Thanks for the explanation, makes sense.

Arnd

[Marc Zyngier]

I did use HW breakpoints on the model by hacking the host kernel to
return Debug Version 6 instead of 7, and things seem to work as
expected. strace also works out of the box.
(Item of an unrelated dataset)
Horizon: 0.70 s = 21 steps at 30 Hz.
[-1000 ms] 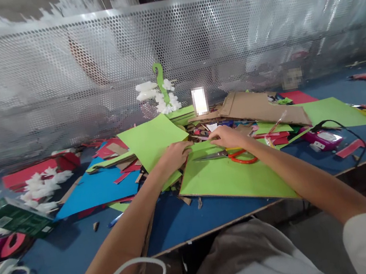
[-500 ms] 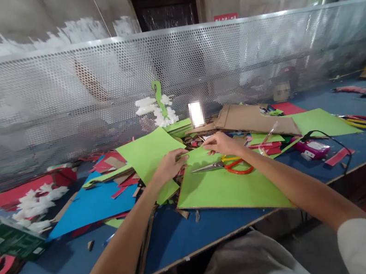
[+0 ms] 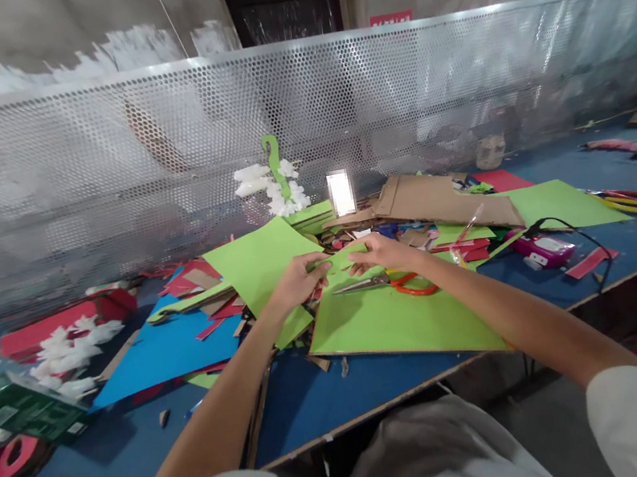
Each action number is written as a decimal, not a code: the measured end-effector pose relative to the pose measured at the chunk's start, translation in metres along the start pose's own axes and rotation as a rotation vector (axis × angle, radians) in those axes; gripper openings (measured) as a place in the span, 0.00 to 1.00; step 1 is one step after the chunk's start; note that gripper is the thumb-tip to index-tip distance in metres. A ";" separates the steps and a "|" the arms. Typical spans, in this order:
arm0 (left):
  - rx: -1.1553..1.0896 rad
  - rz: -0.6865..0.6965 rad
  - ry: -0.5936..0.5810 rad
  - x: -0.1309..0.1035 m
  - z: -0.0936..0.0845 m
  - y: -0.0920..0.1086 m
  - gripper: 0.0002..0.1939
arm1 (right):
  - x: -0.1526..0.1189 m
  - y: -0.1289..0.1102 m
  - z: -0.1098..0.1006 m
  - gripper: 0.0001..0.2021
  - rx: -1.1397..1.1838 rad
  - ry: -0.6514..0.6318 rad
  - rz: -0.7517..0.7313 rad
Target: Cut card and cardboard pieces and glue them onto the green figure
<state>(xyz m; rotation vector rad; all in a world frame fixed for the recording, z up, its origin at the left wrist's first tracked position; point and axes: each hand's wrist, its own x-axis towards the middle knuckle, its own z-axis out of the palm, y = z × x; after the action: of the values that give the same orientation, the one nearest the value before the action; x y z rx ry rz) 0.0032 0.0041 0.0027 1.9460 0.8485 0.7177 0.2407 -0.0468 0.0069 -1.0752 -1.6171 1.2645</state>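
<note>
My left hand [image 3: 301,278] is closed, its thumb and fingers pinching the left end of a small green piece [image 3: 344,257]. On the right end of that piece, my right hand [image 3: 373,254] has its fingers closed too. Both hands hover over the far part of a large green sheet [image 3: 393,319] near the table's front edge. Scissors with orange and yellow handles [image 3: 411,282] lie on this sheet below my right hand, partly behind the forearm. Another green sheet [image 3: 264,260] lies beyond my left hand.
A blue sheet [image 3: 172,352], a green box [image 3: 23,410] and white paper flowers [image 3: 69,353] are at left. Brown cardboard [image 3: 441,206] lies behind my right hand; a purple device [image 3: 546,249] and more scissors [image 3: 630,201] are at right. A perforated metal screen [image 3: 404,94] stands behind.
The small green piece between my hands now shows raised and curved. My right hand's fingers have curled in a little, and the view has shifted slightly.
</note>
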 end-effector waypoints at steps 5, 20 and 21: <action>0.041 0.003 0.007 0.000 0.001 0.001 0.28 | 0.006 0.010 0.002 0.13 0.094 -0.009 0.017; -0.001 0.088 0.067 0.007 -0.004 -0.010 0.31 | 0.005 -0.003 0.006 0.02 -0.054 0.244 -0.033; -0.029 0.096 0.081 0.008 -0.007 -0.012 0.32 | 0.005 -0.003 0.004 0.02 -0.043 0.256 -0.020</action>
<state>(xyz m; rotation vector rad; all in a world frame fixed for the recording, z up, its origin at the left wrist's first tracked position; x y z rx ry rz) -0.0005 0.0183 -0.0035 1.9532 0.7931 0.8656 0.2352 -0.0434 0.0101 -1.1929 -1.4617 1.0361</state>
As for perf, did you have something precise in mind?

[Will Deacon]

It would be worth trying things like the filter options on perf events
(perf stat -e cycles:k to count cycles in kernel space) and also
breakpoints (perf stat -e mem:<addr>:rwx on kernel addresses).

Will

[Marc Zyngier]

So indeed these didn't work (perf reported 0 for kernel accesses). The
fixes are pretty trivial, and I've put them on top of my kvm-arm64/vhe
branch, for those who want to have a look.

[Suzuki K. Poulose]

On 25/01/16 15:53, Marc Zyngier wrote:
> With ARMv8.1 VHE, the architecture is able to (almost) transparently
> run the kernel at EL2, despite being written for EL1.
>
> This patch takes care of the "almost" part, mostly preventing the kernel
> from dropping from EL2 to EL1, and setting up the HYP configuration.

> #ifdef CONFIG_COMPAT
> @@ -521,6 +542,15 @@ CPU_LE( movk x0, #0x30d0, lsl #16 ) // Clear EE and E0E on LE systems
> /* Stage-2 translation */
> msr vttbr_el2, xzr
>
> + cbz x2, install_el2_stub

Though it is apparent, may be its worth adding a comment here that we don't drop to EL1 here ?

> +
> + setup_vtcr x4, x5
> +
> + mov w20, #BOOT_CPU_MODE_EL2 // This CPU booted in EL2
> + isb
> + ret

> +
> +install_el2_stub:

And a comment here mentioning, install the hyp stub and drops to EL1 ?

> /* Hypervisor stub */
> adrp x0, __hyp_stub_vectors
> add x0, x0, #:lo12:__hyp_stub_vectors
>

Cheers
Suzuki

[Suzuki K. Poulose]

On 25/01/16 15:53, Marc Zyngier wrote:

> Having both VHE and non-VHE capable CPUs in the same system
> is likely to be a recipe for disaster.

> diff --git a/arch/arm64/kernel/smp.c b/arch/arm64/kernel/smp.c
> index b1adc51..bc7650a 100644
> --- a/arch/arm64/kernel/smp.c
> +++ b/arch/arm64/kernel/smp.c
> @@ -113,6 +113,9 @@ int __cpu_up(unsigned int cpu, struct task_struct *idle)
> pr_crit("CPU%u: failed to come online\n", cpu);
> ret = -EIO;
> }
> +
> + if (is_kernel_mode_mismatched())
> + panic("CPU%u: incompatible execution level", cpu);

fyi,

I have a series which tries to perform some checks for early CPU features,
like this at [1] and adds support for early CPU boot failures, passing the error
status back to the master. May be we could move this check there(once it settles),
and fail the CPU boot with CPU_PANIC_KERNEL status.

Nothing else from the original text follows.